Fishy was being stubborn so I didn't get a good shot of him. I will get a better shot of him when I hopefully get a larger and better tank. You can't see the colors too well on this photo, but he is a dark blue betta with some purple.


----------



## dramaqueen (Jul 7, 2008)

Very pretty! He looks more purple in this pic.


----------



## fishyinpa (Dec 25, 2008)

Pretty! I have a betta named Fishy too! Hes turquoise with a black head.


----------



## dramaqueen (Jul 7, 2008)

Someone else on here the other day said they had a betta named Fish! lol


----------



## veganchick (Jan 10, 2009)

aren't we all original! lol


----------



## dramaqueen (Jul 7, 2008)

Yeah! lol Its hard to think up good names for bettas.


----------



## fishyinpa (Dec 25, 2008)

haha yeah...my mom and dad were like thats not a good name for him...im like it suits him haha...at least i thought of names for my other two.  ( i also have a guinea pig named Piggy,original too haha!!)


----------



## dramaqueen (Jul 7, 2008)

I knew what I was going to name 2 of my fish but the other 3 were difficult.


----------



## Kim (Apr 30, 2008)

Hello there,

I read your other posts about your tank. I'm glad that you care, and I am willing to bet that once you get him into a clean, heated tank he will surprise you with some beautiful colors. My parents were pretty bad too (they thought you can clean a tank every 6 MONTHS) and even they notice that my fish look really good and will even comment "wow, he's really colored up since you got him" when I bring home a new fish. You will also notice that his fins will spread out and appear bigger...one of the plus sides of having a well cared for fish is that they are more beautiful 

For now just keep the water clean with regular (every other day to every day I'd say, but someone more familiar with uncycled tanks may be able to help you better) water changes and keep him in the warmest room of the house. Remember to use a water conditioner and slowly acclimate him to the new water during the changes.

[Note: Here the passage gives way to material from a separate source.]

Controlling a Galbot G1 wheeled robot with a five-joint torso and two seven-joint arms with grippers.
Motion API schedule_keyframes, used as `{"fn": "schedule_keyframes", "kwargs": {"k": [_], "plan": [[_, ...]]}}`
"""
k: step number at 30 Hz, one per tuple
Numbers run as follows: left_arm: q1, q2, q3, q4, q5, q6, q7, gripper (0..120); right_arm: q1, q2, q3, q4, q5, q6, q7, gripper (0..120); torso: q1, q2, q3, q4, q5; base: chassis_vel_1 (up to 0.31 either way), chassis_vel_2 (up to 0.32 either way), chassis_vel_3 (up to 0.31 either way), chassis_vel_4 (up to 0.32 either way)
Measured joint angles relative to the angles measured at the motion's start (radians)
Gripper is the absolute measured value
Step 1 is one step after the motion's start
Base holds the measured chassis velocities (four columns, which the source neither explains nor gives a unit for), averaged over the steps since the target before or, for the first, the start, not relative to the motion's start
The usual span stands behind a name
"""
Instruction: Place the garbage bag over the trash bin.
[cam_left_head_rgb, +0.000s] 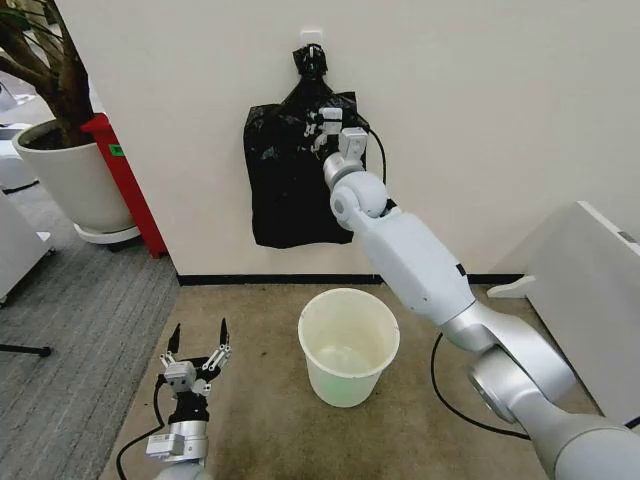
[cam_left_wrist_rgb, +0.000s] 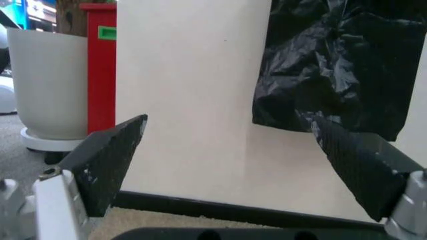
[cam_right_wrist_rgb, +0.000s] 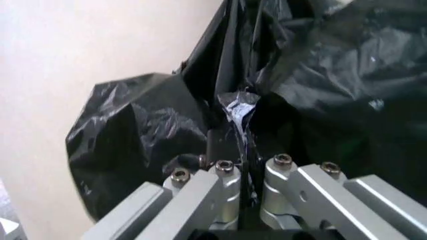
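1. Two arms are in view; I have the right gripper (cam_left_head_rgb: 327, 124) raised to the wall, its fingers closed on a fold of the garbage bag (cam_left_head_rgb: 285, 180), which the right wrist view shows pinched between them; the bag hangs flat against the wall from a hook (cam_left_head_rgb: 312, 40), above the trash bin (cam_left_head_rgb: 348, 345).
2. My left gripper (cam_left_head_rgb: 197, 345) waits low over the carpet, left of the bin, fingers spread open and holding nothing.
3. I judge the bag light, limp and slippery; a thin pinch could slide or tear, so a gathered fold near the upper part looks the safer hold.
4. Still standing bare on the floor, the bin awaits its lining.
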Motion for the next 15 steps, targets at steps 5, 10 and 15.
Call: {"fn": "schedule_keyframes", "kwargs": {"k": [5, 10, 15], "plan": [[0.001, -0.001, -0.001, 0.000, 0.001, 0.000, 0.000, 97, -0.025, -0.003, -0.006, 0.024, -0.004, -0.027, 0.016, 0, 0.000, 0.000, 0.000, 0.0000, 0.0001, 0.000, 0.000, 0.000, 0.000], [0.000, -0.001, -0.001, 0.004, 0.001, 0.000, -0.001, 97, -0.045, -0.009, -0.007, 0.044, -0.004, -0.045, 0.029, 0, 0.000, 0.000, 0.000, 0.0000, 0.0000, 0.000, 0.000, 0.000, 0.000], [-0.004, -0.004, 0.001, 0.009, 0.004, 0.000, -0.001, 97, -0.076, -0.019, -0.013, 0.067, -0.005, -0.053, 0.040, 0, 0.000, 0.000, 0.000, 0.0000, 0.0000, 0.000, 0.000, 0.000, 0.000]]}}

Feel free to ask any questions you may have, and good luck!

Kim


----------



## Livelifelaughlove (Jan 11, 2009)

Lol, I have a few names up my sleeve for my future fish. My current fishies are named: Sushi and Surimi *a fish paste"
also, named a shrimp "Fettuccine Alfredo"

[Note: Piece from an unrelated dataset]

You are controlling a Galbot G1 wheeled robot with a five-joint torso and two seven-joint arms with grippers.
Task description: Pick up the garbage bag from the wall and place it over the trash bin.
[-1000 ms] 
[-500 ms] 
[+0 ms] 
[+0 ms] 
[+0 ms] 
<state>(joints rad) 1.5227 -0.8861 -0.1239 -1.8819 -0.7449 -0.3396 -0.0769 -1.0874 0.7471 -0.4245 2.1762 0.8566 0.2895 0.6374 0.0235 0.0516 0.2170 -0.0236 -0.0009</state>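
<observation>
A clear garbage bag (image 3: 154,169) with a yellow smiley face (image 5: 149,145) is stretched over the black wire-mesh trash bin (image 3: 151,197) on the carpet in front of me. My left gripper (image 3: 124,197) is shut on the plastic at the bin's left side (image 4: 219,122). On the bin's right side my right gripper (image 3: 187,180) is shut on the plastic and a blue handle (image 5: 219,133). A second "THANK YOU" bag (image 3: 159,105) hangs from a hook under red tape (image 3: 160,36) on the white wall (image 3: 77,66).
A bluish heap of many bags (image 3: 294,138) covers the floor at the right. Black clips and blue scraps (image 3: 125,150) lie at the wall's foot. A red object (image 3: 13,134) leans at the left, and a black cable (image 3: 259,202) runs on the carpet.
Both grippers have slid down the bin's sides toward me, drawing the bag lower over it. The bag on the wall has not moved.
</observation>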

Then my next fish will be named
Sushima 
Fillet
Mignon
Fry
and possibly Batter

Lol can you tell i wanna be a chef?


----------



## dramaqueen (Jul 7, 2008)

And don't forget Tofu! lol


----------



## veganchick (Jan 10, 2009)

lol! Thet reminds me, today I heard glass fall and my mom goes "Ur dog prly got the fish" I was like OMG!! And I ran to my room to check on them! My mom was like "I meant the fish we are having for dinner".. I was just like. "oh" LOL!


----------



## dramaqueen (Jul 7, 2008)

Boy, what a scare!! lol


----------



## dukie1346 (Mar 22, 2009)

wow vegan, yeah that would really scare me too. lol


----------



## dramaqueen (Jul 7, 2008)

So what if dinner is ruined, as long as the bettas are ok. lol


----------



## JingleAllTheWay (Mar 21, 2009)

Names are hard to come up with. Because you just _have_ to give a betta a good name. My first fish I named Jingle because I got him as a Christmas present (and he's red). The next one was named Gil, me thinking after Gil in Finding Nemo but my sis thinks he's Gilbert Blythe from Anne of Green Gables.  And Darcy...well, I'd been reading Pride and Prejudice. I once had three zebra danios in a tank and named them Larry, Mo, and Curly. Of course you couldn't tell them apart.


----------



## dramaqueen (Jul 7, 2008)

Fishyinpa calls her cory catfish the 6 stooges because they're so funny, she says. lol


----------



## dukie1346 (Mar 22, 2009)

lol- those are all cute names Jingle


----------



## veganchick (Jan 10, 2009)

ya, I can't tell my cherry barbs apart really, but they are the three amigos!


----------



## Livelifelaughlove (Jan 11, 2009)

Lol i just watched Pride and Predjudice, but Shhh don't tell anyone


----------



## bloo97 (Mar 6, 2010)

Love the name!


----------